Instructions to follow – Begin at the top of the records below and return each line exactly through the line with "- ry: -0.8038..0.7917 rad". Skip pictures.

Data listing –
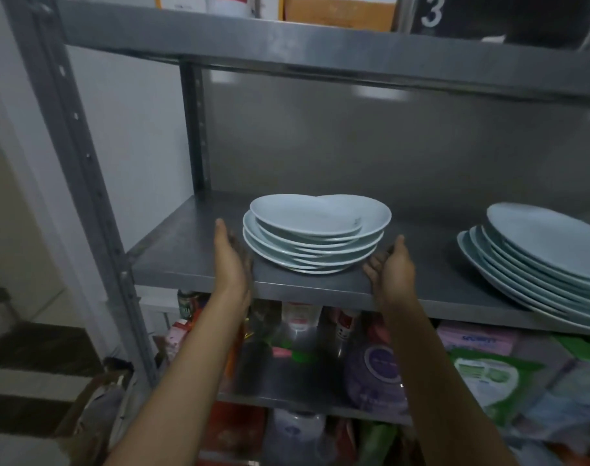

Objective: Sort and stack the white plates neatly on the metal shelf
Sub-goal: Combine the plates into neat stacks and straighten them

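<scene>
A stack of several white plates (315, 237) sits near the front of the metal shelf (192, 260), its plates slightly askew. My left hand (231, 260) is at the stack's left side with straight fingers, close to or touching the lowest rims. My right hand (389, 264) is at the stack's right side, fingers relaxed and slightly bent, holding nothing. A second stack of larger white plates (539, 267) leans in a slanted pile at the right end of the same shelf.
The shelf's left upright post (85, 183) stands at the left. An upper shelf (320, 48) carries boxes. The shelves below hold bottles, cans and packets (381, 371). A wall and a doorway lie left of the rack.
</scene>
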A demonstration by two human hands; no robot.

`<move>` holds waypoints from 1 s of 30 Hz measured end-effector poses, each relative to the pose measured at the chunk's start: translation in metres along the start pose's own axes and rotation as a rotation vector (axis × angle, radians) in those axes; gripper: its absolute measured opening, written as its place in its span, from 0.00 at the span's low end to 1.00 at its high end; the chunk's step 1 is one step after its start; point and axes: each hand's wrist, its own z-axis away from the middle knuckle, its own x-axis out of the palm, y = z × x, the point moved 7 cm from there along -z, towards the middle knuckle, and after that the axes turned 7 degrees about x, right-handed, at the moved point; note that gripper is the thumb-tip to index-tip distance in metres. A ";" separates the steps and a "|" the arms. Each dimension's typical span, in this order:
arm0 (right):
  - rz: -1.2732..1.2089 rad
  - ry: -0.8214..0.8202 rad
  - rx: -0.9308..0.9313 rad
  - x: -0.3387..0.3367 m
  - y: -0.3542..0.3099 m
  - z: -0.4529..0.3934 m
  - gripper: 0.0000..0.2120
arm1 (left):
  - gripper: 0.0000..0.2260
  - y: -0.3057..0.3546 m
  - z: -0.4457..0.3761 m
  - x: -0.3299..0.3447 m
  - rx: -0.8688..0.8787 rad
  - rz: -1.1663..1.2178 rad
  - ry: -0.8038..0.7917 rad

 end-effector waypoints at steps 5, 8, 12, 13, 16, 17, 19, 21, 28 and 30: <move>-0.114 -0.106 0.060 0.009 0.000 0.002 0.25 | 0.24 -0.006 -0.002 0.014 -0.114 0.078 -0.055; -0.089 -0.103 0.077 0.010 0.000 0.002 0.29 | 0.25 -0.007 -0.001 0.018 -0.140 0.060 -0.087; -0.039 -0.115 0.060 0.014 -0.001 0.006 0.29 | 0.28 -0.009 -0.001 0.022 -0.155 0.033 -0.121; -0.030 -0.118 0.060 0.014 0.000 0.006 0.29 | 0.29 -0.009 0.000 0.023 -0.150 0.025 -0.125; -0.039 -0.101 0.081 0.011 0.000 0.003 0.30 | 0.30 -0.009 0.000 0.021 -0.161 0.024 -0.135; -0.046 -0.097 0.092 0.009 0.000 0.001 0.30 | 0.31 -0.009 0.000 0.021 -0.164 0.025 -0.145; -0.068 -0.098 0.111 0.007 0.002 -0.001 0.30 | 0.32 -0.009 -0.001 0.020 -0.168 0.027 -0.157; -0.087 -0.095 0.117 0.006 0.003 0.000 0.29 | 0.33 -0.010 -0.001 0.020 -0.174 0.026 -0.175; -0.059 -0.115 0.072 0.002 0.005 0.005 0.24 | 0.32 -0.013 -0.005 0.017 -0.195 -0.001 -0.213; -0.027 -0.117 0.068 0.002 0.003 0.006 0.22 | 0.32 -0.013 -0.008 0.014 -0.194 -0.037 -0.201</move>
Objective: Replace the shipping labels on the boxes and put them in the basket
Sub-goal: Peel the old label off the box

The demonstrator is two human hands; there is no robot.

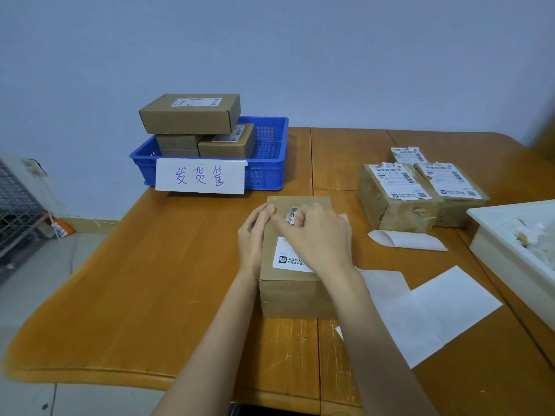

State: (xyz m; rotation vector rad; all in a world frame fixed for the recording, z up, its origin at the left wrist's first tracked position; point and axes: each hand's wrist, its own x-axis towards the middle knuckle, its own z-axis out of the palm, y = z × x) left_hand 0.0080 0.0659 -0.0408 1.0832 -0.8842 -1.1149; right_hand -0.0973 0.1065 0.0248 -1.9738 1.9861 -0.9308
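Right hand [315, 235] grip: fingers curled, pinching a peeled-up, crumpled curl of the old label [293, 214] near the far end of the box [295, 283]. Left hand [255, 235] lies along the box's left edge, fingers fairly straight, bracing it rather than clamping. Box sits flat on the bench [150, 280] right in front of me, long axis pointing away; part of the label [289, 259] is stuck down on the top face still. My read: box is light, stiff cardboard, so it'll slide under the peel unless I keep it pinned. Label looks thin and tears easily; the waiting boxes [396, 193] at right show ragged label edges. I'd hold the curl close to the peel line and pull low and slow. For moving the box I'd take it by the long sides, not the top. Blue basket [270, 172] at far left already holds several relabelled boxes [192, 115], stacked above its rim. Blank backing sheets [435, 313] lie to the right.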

Reply to the task –
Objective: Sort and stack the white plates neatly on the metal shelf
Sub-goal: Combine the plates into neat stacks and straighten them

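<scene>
A stack of several white plates (315, 237) sits near the front of the metal shelf (192, 260), its plates slightly askew. My left hand (231, 260) is at the stack's left side with straight fingers, close to or touching the lowest rims. My right hand (389, 264) is at the stack's right side, fingers relaxed and slightly bent, holding nothing. A second stack of larger white plates (539, 267) leans in a slanted pile at the right end of the same shelf.
The shelf's left upright post (85, 183) stands at the left. An upper shelf (320, 48) carries boxes. The shelves below hold bottles, cans and packets (381, 371). A wall and a doorway lie left of the rack.
</scene>
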A demonstration by two human hands; no robot.

`<move>` holds waypoints from 1 s of 30 Hz measured end-effector poses, each relative to the pose measured at the chunk's start: translation in metres along the start pose's own axes and rotation as a rotation vector (axis × angle, radians) in those axes; gripper: its absolute measured opening, written as its place in its span, from 0.00 at the span's low end to 1.00 at its high end; the chunk's step 1 is one step after its start; point and axes: each hand's wrist, its own z-axis away from the middle knuckle, its own x-axis out of the palm, y = z × x, the point moved 7 cm from there along -z, towards the middle knuckle, and after that the axes turned 7 degrees about x, right-handed, at the moved point; note that gripper is the thumb-tip to index-tip distance in metres. A ";" separates the steps and a "|" the arms. Each dimension's typical span, in this order:
arm0 (right):
  - rz: -1.2732..1.2089 rad
  - ry: -0.8214..0.8202 rad
  - rx: -0.9308..0.9313 rad
  - x: -0.3387..0.3367 m
  - y: -0.3542..0.3099 m
  - z: -0.4529..0.3934 m
  - gripper: 0.0000..0.2120
arm1 (left):
  - gripper: 0.0000..0.2260
  - y: -0.3057..0.3546 m
  - z: -0.4457..0.3761 m
  - x: -0.3299..0.3447 m
  - rx: -0.8688..0.8787 rad
  - rz: -1.1663..1.2178 rad
  - ry: -0.8038..0.7917 rad

No additional output will be produced.